Source data

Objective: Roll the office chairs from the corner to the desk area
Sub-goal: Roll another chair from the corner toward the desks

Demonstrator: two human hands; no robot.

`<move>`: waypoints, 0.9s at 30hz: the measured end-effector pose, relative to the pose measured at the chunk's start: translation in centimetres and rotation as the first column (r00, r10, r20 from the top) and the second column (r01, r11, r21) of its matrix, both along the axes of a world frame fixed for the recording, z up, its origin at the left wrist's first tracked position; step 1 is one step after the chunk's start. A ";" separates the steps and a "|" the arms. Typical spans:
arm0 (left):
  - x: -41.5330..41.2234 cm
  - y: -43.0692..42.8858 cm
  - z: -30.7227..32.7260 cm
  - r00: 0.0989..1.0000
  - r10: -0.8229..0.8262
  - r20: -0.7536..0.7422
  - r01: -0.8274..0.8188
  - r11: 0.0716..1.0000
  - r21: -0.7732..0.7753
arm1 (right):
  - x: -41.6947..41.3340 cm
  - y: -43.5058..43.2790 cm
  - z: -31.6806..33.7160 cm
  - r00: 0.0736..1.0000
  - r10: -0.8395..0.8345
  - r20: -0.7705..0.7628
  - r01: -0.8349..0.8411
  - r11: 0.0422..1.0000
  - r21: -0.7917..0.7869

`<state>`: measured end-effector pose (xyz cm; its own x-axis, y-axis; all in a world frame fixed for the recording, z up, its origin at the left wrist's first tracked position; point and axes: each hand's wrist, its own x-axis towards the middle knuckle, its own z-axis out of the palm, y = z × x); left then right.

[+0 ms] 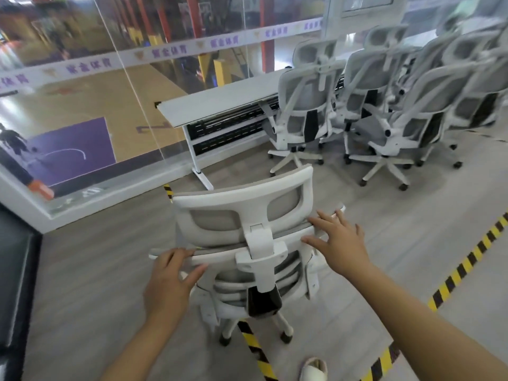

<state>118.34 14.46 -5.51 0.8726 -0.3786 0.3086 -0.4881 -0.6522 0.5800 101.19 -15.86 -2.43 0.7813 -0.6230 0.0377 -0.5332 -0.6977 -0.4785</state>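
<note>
Glass wall [82, 86] ahead-left of hands, court [90, 105] visible through it. Yellow-black floor tape [467, 259] right of hands, another strip [255, 350] below between them. Slipper [313, 371] beneath right forearm. Black padding [13, 284] far left.

White plastic chair [248, 215] frame, grey mesh panels; matt woodgrain floor [104, 270]

Both arms reach toward 12 o'clock; left hand [167, 279] and right hand [339, 242] flat, fingers spread, palms down.
</note>
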 end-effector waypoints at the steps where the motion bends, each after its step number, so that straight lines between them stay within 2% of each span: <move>1: 0.5 -2.8 -0.2 1.000 -0.006 0.015 0.006 1.000 0.003 | 0.5 -2.7 0.0 1.000 -0.010 -0.009 0.010 1.000 0.006; 4: 2.1 -11.4 -0.3 0.996 -0.066 0.053 0.065 0.998 0.014 | 2.4 -11.6 0.5 0.998 -0.023 -0.052 0.025 0.999 0.042; 8: 4.6 -22.8 -0.3 0.993 -0.117 0.005 0.117 0.993 -0.033 | 5.5 -22.3 2.1 0.976 -0.050 -0.212 0.052 0.999 0.005; 11: 6.5 -31.4 0.0 0.991 -0.134 -0.012 0.134 0.991 -0.001 | 6.8 -28.2 2.6 0.968 -0.002 -0.251 0.001 1.000 -0.002; 15: 7.3 -41.3 0.6 0.983 -0.173 -0.060 0.174 0.984 0.022 | 6.5 -34.3 2.8 0.977 0.059 -0.203 -0.045 0.996 0.074; 20: 8.2 -51.5 0.8 0.961 -0.267 -0.073 0.275 0.951 0.143 | 4.6 -42.5 2.6 0.995 0.025 -0.093 -0.015 0.994 0.109; 24: 8.1 -59.6 2.2 0.959 -0.250 -0.135 0.274 0.936 0.218 | 1.3 -50.9 2.3 0.999 -0.001 -0.038 0.007 0.988 0.157; 27: 6.8 -65.3 3.2 0.945 -0.221 -0.241 0.278 0.930 0.240 | -2.4 -57.9 2.6 0.999 -0.050 0.011 0.047 0.980 0.194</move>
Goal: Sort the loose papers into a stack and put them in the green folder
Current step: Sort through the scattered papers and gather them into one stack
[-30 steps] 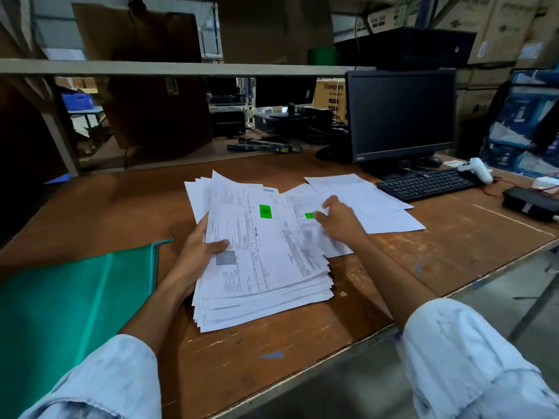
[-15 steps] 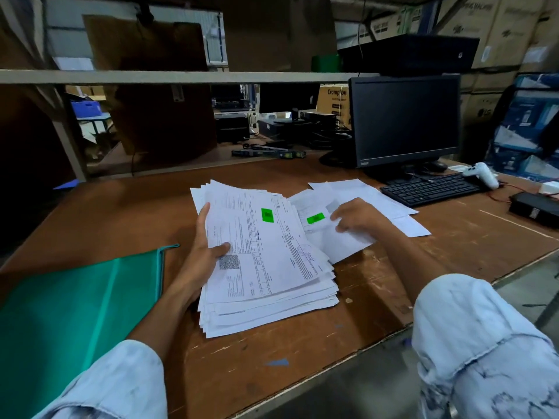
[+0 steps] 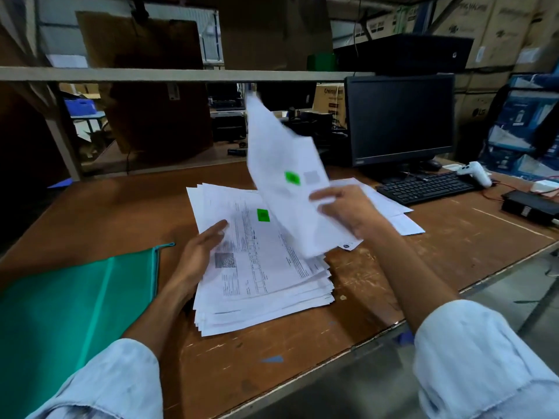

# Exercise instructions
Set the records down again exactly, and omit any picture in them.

# Solution to the exercise
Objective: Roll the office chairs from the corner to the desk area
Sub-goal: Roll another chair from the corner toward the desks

Demonstrator: two human hands; no robot.

`<move>`: waypoints, 0.9s at 30hz: the measured end-effector pose, relative to the pose measured at the chunk's start: translation in centimetres and rotation as the first column (r00, r10, r20 from the top) and the second column (r01, r11, r21) of its matrix, both along the axes of a world frame fixed for the recording, z up, its origin at the left wrist's first tracked position; step 1 is one step after the chunk's start. A ";" separates the steps and a "|" the arms. Typical spans:
arm0 (left):
  - x: -41.5330..41.2234 cm
  - y: -43.0692..42.8858 cm
  - z: -30.7227..32.7260 cm
  - r00: 0.0989..1.0000
  - r10: -0.8229..0.8262
  - r20: -0.7536..0.7422
  - r01: -0.8274..0.8188
  - r11: 0.0716..1.0000
  - r21: -0.7732..0.7753
arm1 (right):
  - x: -41.6947..41.3340 cm
  - y: -43.5058..43.2790 cm
  - z: -31.6806..33.7160 cm
  - r00: 0.0736..1.0000
  - r10: -0.8395..0.8345
  - r20: -0.7705..0.7628
  - r01: -0.8349..0.8411
  - r11: 0.0422..1.0000
  - r21: -0.7917..0.7869

`<state>`: measured end-effector pose (xyz cm; its own x-axis, y-axis; all in a world frame fixed for the recording, z up, its origin at the left wrist's first tracked position; point and axes: each hand's wrist, its own x-axis towards the middle knuckle, its own z-axis out of the palm, y = z × x); left then right.

[+0 ms] 

<state>118.34 14.46 -5.51 0.8726 -0.3786 0.3086 -0.4881 -0.6522 0.5800 101.19 -15.86 -2.43 0.7813 -0.6230 0.0377 -0.5332 -0.6977 -0.4785</state>
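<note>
Glass wall [82, 86] ahead-left of hands, court [90, 105] visible through it. Yellow-black floor tape [467, 259] right of hands, another strip [255, 350] below between them. Slipper [313, 371] beneath right forearm. Black padding [13, 284] far left.

White plastic chair [248, 215] frame, grey mesh panels; matt woodgrain floor [104, 270]

Both arms reach toward 12 o'clock; left hand [167, 279] and right hand [339, 242] flat, fingers spread, palms down.
</note>
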 end-effector waypoints at the steps where the motion bends, each after its step number, so that straight lines between them stay within 2% of each span: <move>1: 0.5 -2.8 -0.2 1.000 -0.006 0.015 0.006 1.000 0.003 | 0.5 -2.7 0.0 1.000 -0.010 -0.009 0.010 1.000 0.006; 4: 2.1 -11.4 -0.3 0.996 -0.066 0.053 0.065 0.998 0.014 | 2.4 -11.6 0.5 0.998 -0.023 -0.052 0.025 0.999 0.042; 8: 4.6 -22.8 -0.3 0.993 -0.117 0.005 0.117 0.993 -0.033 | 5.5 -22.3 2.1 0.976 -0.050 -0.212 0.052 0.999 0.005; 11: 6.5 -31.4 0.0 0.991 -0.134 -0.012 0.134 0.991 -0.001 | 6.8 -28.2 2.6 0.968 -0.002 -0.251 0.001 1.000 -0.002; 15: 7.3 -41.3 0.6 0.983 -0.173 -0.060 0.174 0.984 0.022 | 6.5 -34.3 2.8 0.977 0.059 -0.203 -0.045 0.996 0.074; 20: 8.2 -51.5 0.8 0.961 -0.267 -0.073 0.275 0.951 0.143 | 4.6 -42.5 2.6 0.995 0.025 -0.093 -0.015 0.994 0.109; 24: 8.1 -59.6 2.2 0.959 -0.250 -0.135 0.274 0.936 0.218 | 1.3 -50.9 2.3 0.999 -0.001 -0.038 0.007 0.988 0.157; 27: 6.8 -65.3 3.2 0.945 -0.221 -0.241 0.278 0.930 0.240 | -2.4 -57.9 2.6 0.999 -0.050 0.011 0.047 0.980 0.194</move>
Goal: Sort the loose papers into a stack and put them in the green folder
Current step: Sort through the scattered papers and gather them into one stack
[-30 steps] 
[-15 steps] 
[+0 steps] 

There is nothing more to the answer.